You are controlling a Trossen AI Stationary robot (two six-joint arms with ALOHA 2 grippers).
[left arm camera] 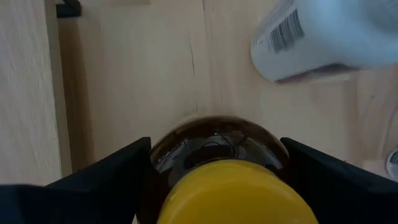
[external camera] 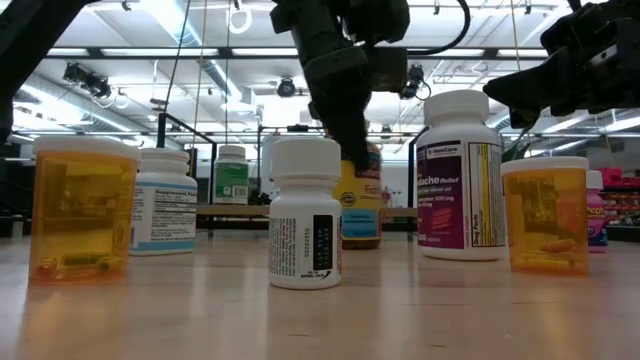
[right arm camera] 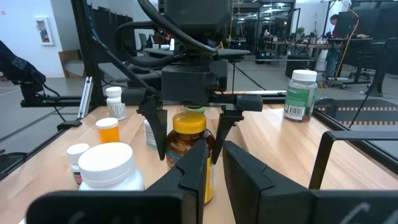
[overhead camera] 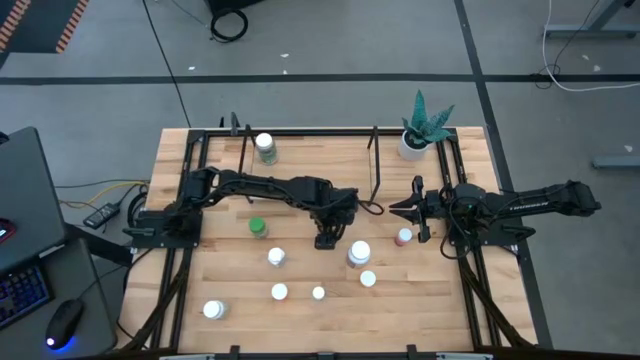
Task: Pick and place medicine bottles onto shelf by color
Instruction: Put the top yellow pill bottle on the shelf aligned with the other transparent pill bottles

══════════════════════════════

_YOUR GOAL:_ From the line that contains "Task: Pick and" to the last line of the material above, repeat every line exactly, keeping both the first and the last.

_EXERCISE RESPONSE:_
Task: Pick and place medicine bottles onto shelf by color
Instruction: Put the top yellow pill bottle on the shelf aligned with the other transparent pill bottles

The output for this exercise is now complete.